Autophagy is a catabolic process that captures and degrades damaged proteins and organelles in the lysosome (7). Autophagy occurs frequently during tumorigenesis and tumor chemotherapy. In general, autophagy plays a protective role for cancer cells during chemotherapy, which predisposes to tumor resistance and thus transformation into refractory cancer (8). At different stages of tumor development, autophagy may have opposite effects. CCA is a multistep event caused by genomic aberrations and dysregulation of signaling pathways (9,10). A study has demonstrated a significant increase in the amount of autophagy-associated proteins in CCA tissues (11). Autophagy can promote tumor cell survival during tumor progression by inhibiting the induction of p53 and maintaining mitochondrial metabolic function (12,13). Signaling pathways such as PI3K/AKT that regulate autophagy can significantly regulate epithelial mesenchymal transition and subsequently affect the progression and metastasis of CCA (14), and these studies confirm the close relationship between autophagy and CCA. Current studies show that various natural compounds such as curcumin and ginsenosides may have an important role in cancer prevention by participating in the regulation of oxidative stress responses, blocking proliferation, and regulating autophagy levels (15,16). Chloroquine and its derivative hydroxychloroquine (HCQ) are autophagy inhibitors, and more than 3 relevant clinical trials suggest that autophagy inhibitors are associated with antitumor activity (17,18). The PI3K/AKT/mTOR signaling pathway is widely involved in several biological processes such as cell proliferation, apoptosis, autophagy, and metabolism.
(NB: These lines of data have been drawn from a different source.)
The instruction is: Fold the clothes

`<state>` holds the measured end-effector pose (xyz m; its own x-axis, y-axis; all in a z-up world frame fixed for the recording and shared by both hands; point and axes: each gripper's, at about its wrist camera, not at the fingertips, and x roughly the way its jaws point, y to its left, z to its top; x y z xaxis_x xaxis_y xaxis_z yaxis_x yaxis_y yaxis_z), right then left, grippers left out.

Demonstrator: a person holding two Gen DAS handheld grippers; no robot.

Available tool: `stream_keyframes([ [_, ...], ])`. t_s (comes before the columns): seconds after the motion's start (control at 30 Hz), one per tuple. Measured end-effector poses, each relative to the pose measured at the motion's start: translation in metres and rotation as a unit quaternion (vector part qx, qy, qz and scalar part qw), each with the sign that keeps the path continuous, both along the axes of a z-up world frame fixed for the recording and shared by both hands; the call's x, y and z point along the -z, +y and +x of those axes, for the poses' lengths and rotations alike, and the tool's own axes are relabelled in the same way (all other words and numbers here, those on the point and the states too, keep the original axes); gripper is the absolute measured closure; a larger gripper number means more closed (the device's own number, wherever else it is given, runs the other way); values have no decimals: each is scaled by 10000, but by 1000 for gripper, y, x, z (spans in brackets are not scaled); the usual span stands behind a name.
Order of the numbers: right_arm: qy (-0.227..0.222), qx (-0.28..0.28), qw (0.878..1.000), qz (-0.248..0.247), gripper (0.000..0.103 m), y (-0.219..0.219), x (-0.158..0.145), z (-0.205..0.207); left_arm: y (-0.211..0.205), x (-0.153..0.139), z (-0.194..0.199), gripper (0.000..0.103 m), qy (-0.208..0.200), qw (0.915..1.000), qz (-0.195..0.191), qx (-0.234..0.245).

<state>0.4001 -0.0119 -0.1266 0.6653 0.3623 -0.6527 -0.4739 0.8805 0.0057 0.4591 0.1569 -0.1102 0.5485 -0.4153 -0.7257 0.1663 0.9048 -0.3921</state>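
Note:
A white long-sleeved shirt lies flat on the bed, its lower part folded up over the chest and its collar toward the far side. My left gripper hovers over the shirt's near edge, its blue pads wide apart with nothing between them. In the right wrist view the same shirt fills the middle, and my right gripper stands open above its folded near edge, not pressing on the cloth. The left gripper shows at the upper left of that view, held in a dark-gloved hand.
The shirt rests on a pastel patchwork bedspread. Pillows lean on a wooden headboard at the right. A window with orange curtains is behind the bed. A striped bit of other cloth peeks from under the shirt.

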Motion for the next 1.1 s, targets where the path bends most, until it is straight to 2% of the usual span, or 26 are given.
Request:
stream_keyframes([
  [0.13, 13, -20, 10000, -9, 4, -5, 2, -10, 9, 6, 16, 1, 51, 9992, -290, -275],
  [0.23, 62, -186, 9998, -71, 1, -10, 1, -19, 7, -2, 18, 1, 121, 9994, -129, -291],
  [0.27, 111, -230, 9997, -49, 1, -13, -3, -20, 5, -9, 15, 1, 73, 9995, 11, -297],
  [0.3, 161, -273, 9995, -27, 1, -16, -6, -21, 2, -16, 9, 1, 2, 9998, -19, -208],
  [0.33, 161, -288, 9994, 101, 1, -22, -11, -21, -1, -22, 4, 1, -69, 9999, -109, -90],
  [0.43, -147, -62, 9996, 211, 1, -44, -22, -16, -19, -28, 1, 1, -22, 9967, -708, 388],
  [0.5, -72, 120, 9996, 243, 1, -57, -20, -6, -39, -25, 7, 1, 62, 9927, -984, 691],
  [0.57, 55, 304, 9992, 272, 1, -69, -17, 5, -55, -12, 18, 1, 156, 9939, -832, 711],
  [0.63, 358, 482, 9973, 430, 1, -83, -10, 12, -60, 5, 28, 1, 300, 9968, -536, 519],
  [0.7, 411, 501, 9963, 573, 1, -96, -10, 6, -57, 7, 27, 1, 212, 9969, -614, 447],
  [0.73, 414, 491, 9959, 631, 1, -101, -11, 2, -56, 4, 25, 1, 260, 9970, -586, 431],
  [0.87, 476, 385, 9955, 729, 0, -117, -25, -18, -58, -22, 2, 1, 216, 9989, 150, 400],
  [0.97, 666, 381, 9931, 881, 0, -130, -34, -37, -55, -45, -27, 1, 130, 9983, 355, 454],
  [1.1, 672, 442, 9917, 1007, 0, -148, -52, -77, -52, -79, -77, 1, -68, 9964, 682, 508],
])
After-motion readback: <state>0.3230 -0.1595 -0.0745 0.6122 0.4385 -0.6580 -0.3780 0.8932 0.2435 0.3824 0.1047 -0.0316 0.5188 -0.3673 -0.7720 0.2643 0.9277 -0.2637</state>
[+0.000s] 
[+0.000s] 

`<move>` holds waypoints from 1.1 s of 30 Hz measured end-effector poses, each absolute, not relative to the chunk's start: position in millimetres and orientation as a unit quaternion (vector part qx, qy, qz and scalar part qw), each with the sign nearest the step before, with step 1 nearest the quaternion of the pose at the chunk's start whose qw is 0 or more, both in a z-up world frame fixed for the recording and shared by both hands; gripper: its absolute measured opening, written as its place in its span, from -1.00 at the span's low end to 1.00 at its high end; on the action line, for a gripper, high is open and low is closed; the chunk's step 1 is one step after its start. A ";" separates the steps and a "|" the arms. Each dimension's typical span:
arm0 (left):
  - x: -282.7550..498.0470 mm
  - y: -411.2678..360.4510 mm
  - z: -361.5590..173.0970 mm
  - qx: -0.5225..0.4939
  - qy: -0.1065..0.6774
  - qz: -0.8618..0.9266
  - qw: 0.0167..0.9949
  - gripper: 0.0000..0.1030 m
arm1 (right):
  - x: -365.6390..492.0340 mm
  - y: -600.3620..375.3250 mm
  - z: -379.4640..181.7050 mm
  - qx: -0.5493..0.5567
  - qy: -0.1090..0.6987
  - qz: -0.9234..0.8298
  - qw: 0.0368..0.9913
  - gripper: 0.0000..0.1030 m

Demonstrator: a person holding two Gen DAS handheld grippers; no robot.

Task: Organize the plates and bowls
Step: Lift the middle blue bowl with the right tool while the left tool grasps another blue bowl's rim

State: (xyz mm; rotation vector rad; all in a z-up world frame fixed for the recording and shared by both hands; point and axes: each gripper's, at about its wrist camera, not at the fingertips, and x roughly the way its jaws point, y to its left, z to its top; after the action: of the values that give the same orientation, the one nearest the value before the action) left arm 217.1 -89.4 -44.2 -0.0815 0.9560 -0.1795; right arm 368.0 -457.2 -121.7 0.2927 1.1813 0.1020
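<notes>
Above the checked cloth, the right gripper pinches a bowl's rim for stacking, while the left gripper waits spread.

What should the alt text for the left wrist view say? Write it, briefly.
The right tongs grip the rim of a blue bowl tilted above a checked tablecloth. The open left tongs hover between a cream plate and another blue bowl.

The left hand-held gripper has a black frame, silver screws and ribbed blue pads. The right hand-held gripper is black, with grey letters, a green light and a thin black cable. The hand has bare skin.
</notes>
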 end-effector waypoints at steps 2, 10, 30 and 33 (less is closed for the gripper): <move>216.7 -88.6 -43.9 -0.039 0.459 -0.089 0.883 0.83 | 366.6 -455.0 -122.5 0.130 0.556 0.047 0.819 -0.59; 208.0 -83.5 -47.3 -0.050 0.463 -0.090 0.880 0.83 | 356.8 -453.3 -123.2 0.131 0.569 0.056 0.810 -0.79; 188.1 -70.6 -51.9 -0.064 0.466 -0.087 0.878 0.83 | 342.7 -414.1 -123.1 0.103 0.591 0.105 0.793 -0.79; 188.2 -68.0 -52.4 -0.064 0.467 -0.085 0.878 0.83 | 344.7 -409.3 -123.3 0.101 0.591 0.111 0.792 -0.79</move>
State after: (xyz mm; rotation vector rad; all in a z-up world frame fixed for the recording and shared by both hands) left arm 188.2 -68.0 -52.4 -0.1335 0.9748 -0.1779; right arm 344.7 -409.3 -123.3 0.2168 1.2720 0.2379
A study has found that a variety of natural active ingredients exert their antitumor effects by targeting the PI3K/AKT/mTOR signaling pathway, and targeting autophagy induced by this pathway can be an important tool for tumor therapy and enhancing chemotherapy sensitivity (19). Studies have reported that impaired autophagy regulation is closely associated with carcinogenesis, metastasis and poor prognosis of bile duct cells and can be an effective anti-cancer target. Three autophagy-associated long-stranded non-coding RNAs have been identified as prognostic features of bile duct cancer (20,21).
2-dodecyl-6-methoxycyclohexa-2,5-diene-1,4-dione (DMDD) is a quinone extracted from the root of Populus tremula, with hypoglycemic, lipid-regulating, and inflammation-reducing effects. Recent studies have found that DMDD can inhibit the proliferation of breast, lung, and bone cancer cells, as well as inhibit the growth of breast cancer in mice (22-24). In this study, we investigated the effect of DMDD on human QBC939 CCA cells, and tentatively demonstrated that DMDD is a novel inducer of autophagy and induces autophagy by regulating the PI3K/AKT/mTOR signaling pathway in the QBC939 cell line. We present the following article in accordance with the ARRIVE reporting checklist (available at https://jgo.amegroups.com/article/view/10.21037/jgo-22-298/rc).
Drugs and cell culture
Yangtze root DMDD was prepared by our group. The human CCA cell line QBC9939 was purchased from Shanghai Cell Bank. QBC939 cells were revived and inoculated in Dulbecco’s modified Eagle’s medium (DMEM) (Biological Industries) containing 10% fetal bovine serum (FBS) (BI) and 1% cytochalasin (Solarbio) and placed in a cell culture incubator. Cells used for experiments were in logarithmic growth phase.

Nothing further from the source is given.